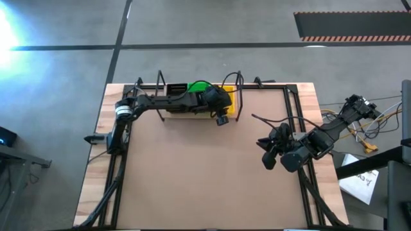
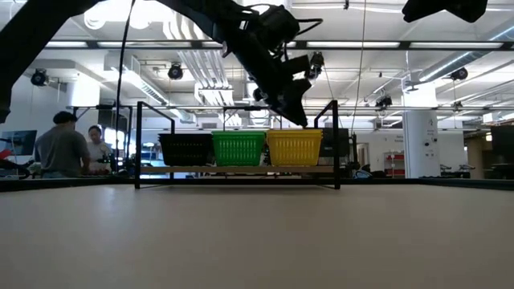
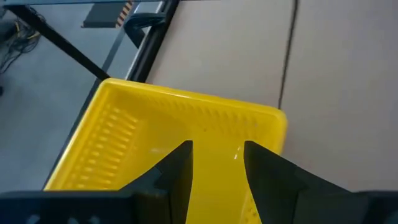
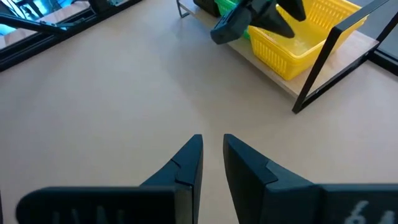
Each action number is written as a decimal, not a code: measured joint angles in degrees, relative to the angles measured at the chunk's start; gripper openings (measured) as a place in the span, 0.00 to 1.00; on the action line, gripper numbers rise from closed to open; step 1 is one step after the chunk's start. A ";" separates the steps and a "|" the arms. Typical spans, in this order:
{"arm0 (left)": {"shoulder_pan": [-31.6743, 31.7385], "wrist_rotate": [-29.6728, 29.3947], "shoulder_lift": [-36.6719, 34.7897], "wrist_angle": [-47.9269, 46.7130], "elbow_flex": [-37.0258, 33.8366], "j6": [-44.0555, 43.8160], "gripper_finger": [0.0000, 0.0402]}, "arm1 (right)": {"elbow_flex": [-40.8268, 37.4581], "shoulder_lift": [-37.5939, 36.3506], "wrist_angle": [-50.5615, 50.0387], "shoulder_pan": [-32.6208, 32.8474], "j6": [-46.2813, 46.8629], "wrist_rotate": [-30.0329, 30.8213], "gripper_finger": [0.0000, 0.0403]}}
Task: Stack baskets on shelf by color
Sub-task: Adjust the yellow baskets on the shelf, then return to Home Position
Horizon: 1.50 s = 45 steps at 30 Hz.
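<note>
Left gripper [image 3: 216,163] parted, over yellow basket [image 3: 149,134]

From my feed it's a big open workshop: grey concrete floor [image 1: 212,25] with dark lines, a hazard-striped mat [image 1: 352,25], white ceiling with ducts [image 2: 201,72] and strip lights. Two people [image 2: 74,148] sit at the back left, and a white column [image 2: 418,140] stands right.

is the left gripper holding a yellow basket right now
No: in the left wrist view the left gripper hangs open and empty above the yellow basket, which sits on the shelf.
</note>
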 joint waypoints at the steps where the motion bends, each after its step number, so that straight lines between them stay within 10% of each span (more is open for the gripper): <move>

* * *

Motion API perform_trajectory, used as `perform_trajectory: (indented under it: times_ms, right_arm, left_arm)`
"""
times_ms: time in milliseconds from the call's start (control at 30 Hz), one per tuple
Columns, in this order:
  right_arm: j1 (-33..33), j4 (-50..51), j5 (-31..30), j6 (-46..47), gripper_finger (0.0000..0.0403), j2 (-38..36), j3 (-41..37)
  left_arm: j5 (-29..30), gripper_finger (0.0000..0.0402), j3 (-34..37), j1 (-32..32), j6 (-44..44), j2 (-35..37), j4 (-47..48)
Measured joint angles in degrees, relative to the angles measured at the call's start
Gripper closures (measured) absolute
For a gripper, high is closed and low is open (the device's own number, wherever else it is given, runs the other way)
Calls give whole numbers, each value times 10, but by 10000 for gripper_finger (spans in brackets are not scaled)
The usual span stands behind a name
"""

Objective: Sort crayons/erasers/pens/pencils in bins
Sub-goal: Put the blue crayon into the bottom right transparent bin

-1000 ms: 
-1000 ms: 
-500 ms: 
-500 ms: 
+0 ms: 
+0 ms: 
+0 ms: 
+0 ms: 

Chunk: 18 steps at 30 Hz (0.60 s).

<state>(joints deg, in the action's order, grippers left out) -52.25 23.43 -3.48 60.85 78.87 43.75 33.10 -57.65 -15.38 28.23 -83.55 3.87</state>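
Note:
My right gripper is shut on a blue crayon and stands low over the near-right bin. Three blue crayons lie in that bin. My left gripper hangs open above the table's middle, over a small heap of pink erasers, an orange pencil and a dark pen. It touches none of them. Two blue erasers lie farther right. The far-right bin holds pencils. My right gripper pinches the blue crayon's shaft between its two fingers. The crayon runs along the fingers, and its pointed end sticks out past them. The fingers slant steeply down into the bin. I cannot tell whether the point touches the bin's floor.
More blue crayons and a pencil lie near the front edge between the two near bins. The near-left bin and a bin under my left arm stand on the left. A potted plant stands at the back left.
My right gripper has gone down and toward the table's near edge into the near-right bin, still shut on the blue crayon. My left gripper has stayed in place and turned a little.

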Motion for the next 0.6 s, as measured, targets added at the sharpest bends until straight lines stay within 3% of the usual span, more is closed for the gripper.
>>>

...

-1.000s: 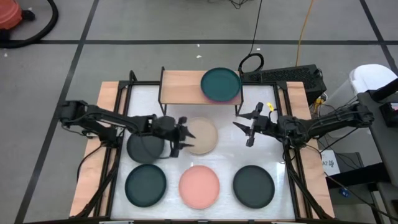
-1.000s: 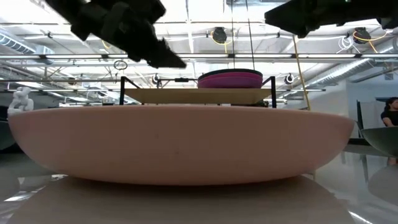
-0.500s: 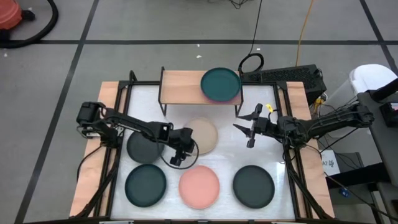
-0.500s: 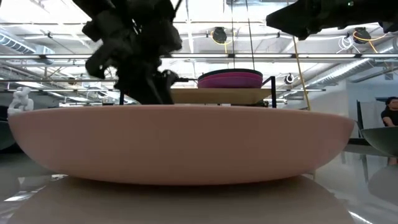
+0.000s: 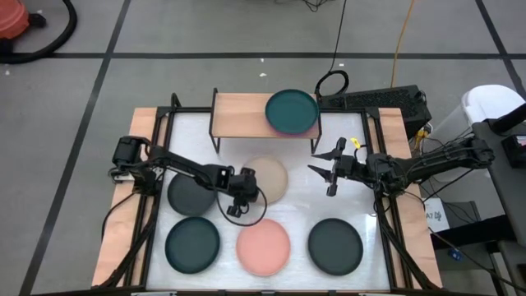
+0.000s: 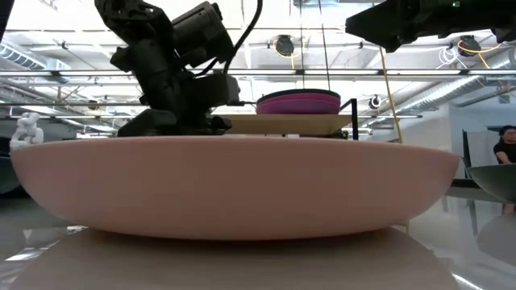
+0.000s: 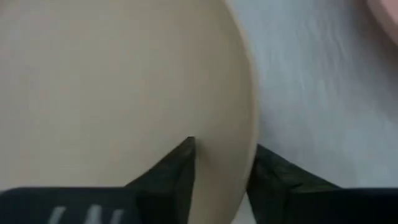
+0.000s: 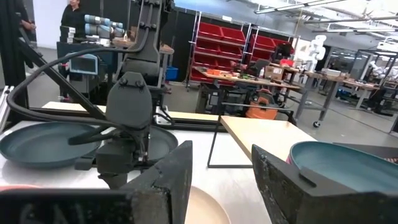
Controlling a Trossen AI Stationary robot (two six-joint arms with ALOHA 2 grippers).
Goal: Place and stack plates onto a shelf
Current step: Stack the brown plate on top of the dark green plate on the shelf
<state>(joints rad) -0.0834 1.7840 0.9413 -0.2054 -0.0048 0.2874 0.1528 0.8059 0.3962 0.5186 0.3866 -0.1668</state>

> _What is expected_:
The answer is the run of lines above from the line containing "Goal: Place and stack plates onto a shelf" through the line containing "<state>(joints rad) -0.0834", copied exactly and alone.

> _Output of the exercise_:
Goal: Place and stack plates onto a shelf
Current step: Stack the brown plate on top of the dark green plate on the shelf
<state>(joints rad) -0.0834 1.7840 0.9413 -0.2054 -0.0048 0.2874 0.1528 0.8059 0.3962 0.5186 0.3866 -0.1668</state>

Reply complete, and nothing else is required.